** WORK REQUIRED **
From the entries below, return only the lines starting at the one that contains "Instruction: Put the" and ending at the one that contains "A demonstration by", exactly as they stand.

** RECORDS FOR PROCESSING **
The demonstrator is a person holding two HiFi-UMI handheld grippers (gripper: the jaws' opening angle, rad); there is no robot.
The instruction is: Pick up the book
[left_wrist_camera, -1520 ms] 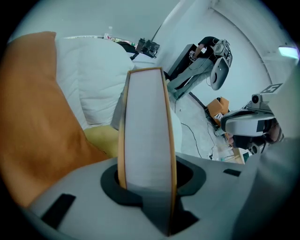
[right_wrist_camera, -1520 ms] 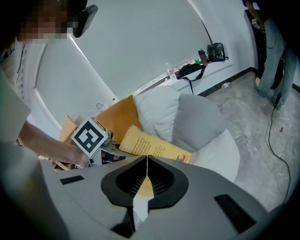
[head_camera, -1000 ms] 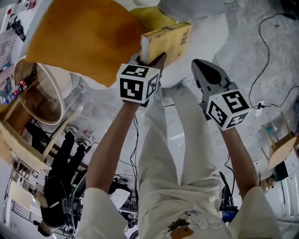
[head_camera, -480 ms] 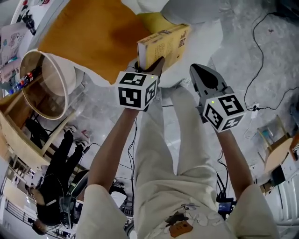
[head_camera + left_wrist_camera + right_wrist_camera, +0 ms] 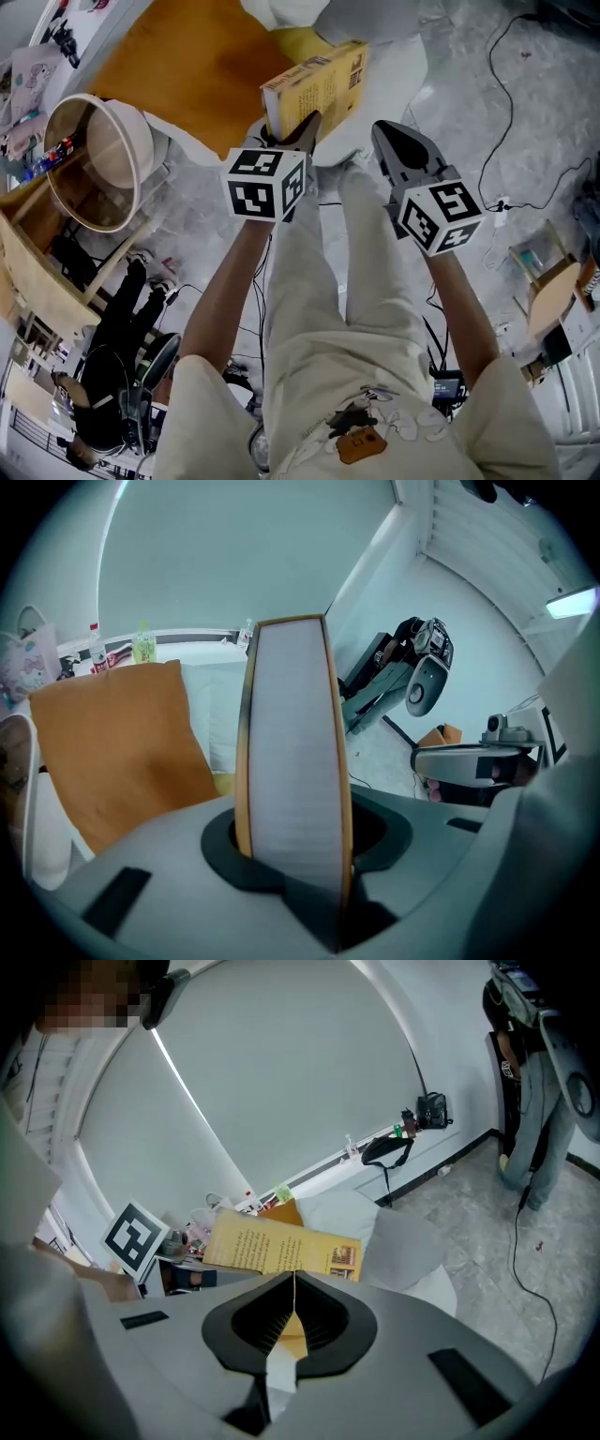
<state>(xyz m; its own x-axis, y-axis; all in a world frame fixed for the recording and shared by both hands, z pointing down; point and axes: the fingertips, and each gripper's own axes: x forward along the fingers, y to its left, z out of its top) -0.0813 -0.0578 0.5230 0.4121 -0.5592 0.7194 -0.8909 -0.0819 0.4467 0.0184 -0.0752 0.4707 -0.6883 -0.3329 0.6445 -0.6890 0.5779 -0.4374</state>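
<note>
Above orange cushion (image 5: 187, 66), far centre: book (image 5: 314, 86) clamped edge-on in left gripper (image 5: 292, 134), carried higher than second earlier, touching nothing else. Right gripper (image 5: 386, 136), jaws closed on nothing, rose alongside. Pickup looked effectively done.

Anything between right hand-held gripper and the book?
Nothing. Head view: open gap between the right hand-held gripper and the book; left hand-held gripper holds it.

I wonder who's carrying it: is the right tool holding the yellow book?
No, the left tool clamps the book, and the right tool is closed on nothing.
</note>
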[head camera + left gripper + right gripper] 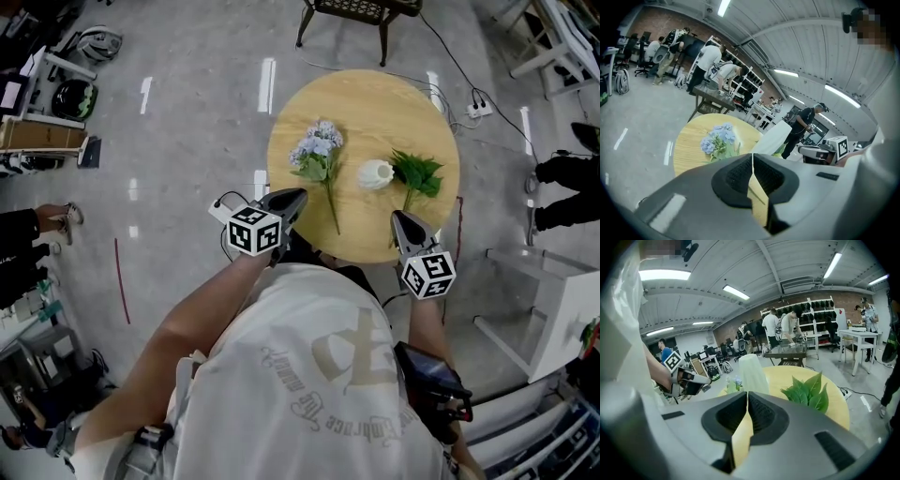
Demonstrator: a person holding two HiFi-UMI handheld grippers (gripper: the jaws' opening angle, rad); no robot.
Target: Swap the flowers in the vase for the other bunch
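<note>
A round wooden table [375,98] carries a blue hydrangea bunch [317,150] lying flat, its stem toward me. To its right stands a white ribbed vase [375,173] with nothing in it that I can see. A green leafy bunch [418,173] lies just right of the vase. My left gripper [300,194] hovers at the table's near edge, close to the hydrangea stem, jaws shut and empty. My right gripper [397,216] hangs at the near edge below the green bunch, also shut and empty. The hydrangea [719,139] and vase [752,373] show beyond the closed jaws.
A dark chair [361,9] stands behind the table. A power strip [478,108] and its cable lie on the floor at the back right. White furniture [553,309] is at the right, and a person's legs [562,178] are there too. Shelves and gear line the left.
</note>
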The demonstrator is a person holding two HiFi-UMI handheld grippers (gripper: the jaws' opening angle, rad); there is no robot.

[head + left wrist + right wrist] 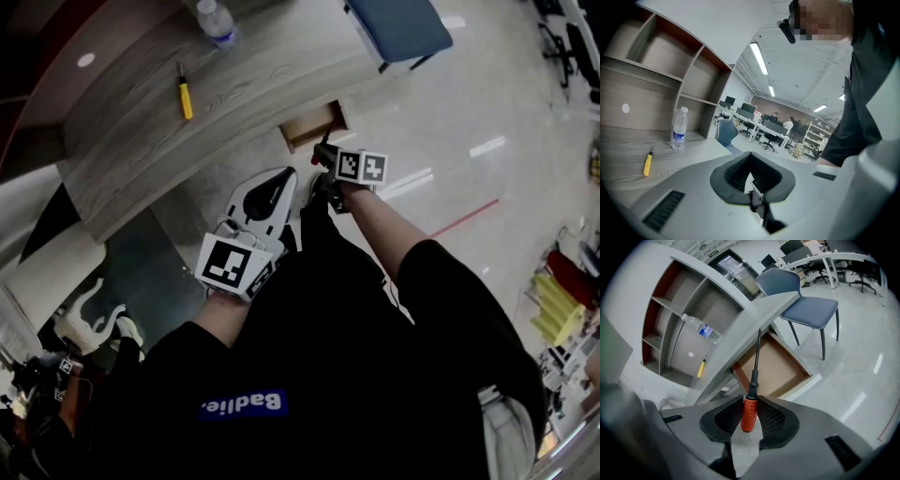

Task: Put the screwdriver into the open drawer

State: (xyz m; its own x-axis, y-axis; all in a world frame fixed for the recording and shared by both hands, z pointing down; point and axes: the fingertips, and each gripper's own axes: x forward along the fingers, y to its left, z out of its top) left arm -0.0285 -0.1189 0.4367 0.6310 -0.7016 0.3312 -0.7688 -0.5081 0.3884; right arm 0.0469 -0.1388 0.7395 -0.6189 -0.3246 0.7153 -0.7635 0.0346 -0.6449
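Note:
My right gripper [749,417] is shut on the red handle of a screwdriver [748,409]. Its black shaft points up and forward at the open wooden drawer [774,366] under the desk edge. In the head view the right gripper [325,161] hovers just in front of the drawer [312,125], which shows an empty brown bottom. My left gripper [270,192] is held lower and nearer to me, and in the left gripper view the left gripper [751,177] has its pads together with nothing between them.
A yellow-handled screwdriver [185,95] and a water bottle [217,22] lie on the curved grey wood desk [141,122]. A blue chair [403,28] stands right of the drawer. Open shelves [670,319] rise behind the desk, with glossy floor to the right.

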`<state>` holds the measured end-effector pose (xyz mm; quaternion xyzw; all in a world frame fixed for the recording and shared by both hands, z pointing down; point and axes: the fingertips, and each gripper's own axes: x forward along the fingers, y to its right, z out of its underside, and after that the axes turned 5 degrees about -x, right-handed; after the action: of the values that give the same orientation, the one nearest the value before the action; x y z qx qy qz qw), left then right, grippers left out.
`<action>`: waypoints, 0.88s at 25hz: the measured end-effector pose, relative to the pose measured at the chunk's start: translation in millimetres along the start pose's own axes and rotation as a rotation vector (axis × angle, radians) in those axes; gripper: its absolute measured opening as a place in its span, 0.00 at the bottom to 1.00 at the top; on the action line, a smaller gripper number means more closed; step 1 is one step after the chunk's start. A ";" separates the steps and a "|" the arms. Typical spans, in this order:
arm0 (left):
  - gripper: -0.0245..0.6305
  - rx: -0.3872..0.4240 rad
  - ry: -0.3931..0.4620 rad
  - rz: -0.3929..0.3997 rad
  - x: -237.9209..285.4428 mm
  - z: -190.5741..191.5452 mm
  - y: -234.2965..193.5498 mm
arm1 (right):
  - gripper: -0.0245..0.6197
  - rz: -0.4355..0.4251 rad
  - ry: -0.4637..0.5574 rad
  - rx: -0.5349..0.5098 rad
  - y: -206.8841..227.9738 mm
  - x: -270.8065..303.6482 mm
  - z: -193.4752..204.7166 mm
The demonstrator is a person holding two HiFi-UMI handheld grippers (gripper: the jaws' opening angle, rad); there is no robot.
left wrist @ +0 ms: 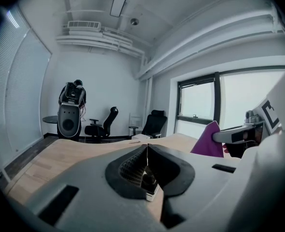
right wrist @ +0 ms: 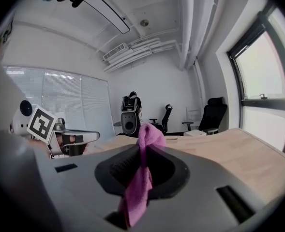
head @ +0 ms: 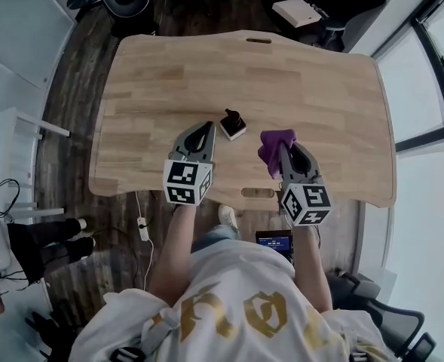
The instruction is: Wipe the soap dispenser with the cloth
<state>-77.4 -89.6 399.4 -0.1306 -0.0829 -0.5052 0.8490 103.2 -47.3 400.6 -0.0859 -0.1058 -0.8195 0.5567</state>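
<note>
Head view: soap dispenser (head: 233, 124) stands on the tabletop (head: 319, 89) between both tools, touched by neither.
Left tool (head: 205, 127) has its jaws pressed together, empty; right tool (head: 283, 148) is clamped on the purple cloth (head: 273, 142). With nothing steadying it, the small dispenser would likely tip or slide under a hard wipe.

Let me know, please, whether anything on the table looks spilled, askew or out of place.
Nothing stands out: the soap dispenser stands upright on the table with no spill around it, and the purple cloth is pinched in the right tool.
</note>
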 end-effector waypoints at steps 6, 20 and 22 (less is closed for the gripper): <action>0.05 -0.015 0.003 0.024 20.9 -0.1 -21.3 | 0.10 0.033 -0.001 0.020 3.2 23.4 1.4; 0.05 -0.037 0.056 0.025 24.7 -19.9 -27.2 | 0.10 -0.004 0.065 0.013 -5.1 40.1 -27.1; 0.05 -0.034 0.059 0.021 25.4 -22.3 -28.9 | 0.10 -0.018 0.073 0.004 -8.5 43.1 -30.7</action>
<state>-90.5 -130.8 389.1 -0.1308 -0.0480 -0.5011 0.8541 78.8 -91.1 381.5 -0.0539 -0.0878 -0.8269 0.5529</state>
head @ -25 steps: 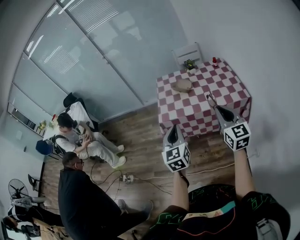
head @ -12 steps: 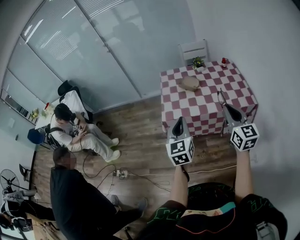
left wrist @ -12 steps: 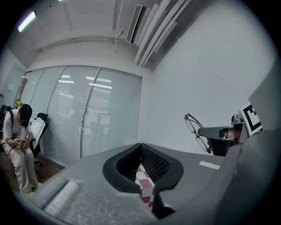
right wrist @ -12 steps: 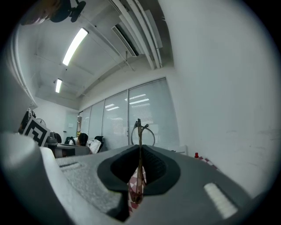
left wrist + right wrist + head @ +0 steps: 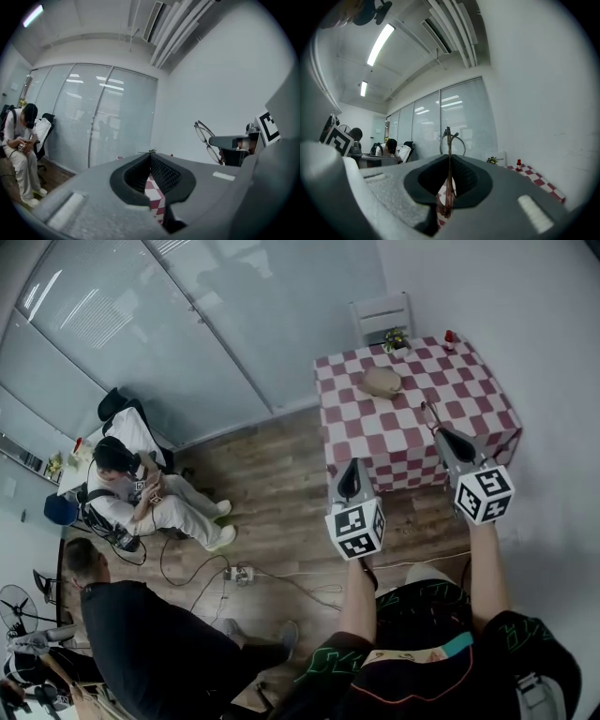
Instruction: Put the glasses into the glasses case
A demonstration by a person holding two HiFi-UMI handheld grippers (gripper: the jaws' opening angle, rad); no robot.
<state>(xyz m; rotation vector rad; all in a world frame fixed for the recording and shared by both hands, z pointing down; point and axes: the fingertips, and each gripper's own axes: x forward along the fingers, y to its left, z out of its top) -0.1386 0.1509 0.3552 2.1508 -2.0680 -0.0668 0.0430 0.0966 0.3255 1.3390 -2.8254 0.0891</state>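
Observation:
A tan glasses case (image 5: pixel 382 381) lies on the red-and-white checkered table (image 5: pixel 469 399) at the top right of the head view. My right gripper (image 5: pixel 437 434) is shut on the thin-framed glasses (image 5: pixel 427 418) and holds them level over the table's near right part. In the right gripper view the glasses (image 5: pixel 449 140) stand edge-on between the closed jaws. My left gripper (image 5: pixel 350 470) hangs just short of the table's near edge, shut with nothing in it. In the left gripper view the glasses (image 5: pixel 205 136) show at the right, and the left gripper's (image 5: pixel 150 153) jaws meet at the tip.
A small plant (image 5: pixel 395 337) and a red bottle (image 5: pixel 449 336) stand at the table's far edge, with a white chair (image 5: pixel 380 313) behind. A seated person (image 5: pixel 141 498) and a standing person (image 5: pixel 141 634) are at the left. Cables and a power strip (image 5: pixel 239 573) lie on the wooden floor.
Both grippers have moved forward toward the table. The right one, still holding the glasses, now reaches over the cloth.

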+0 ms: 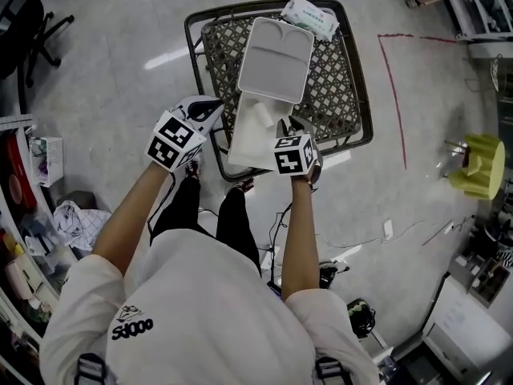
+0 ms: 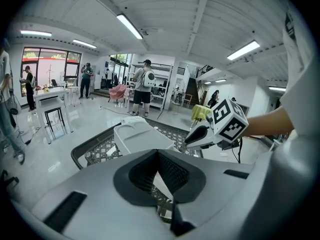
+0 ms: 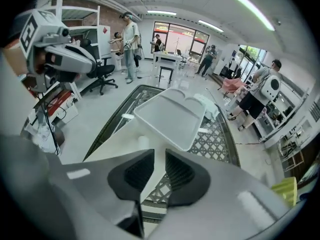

** THE ANSWER **
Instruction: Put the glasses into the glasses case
A demonstration by a person holding two HiFi-UMI handheld grippers (gripper: the jaws' opening angle, rad); no robot.

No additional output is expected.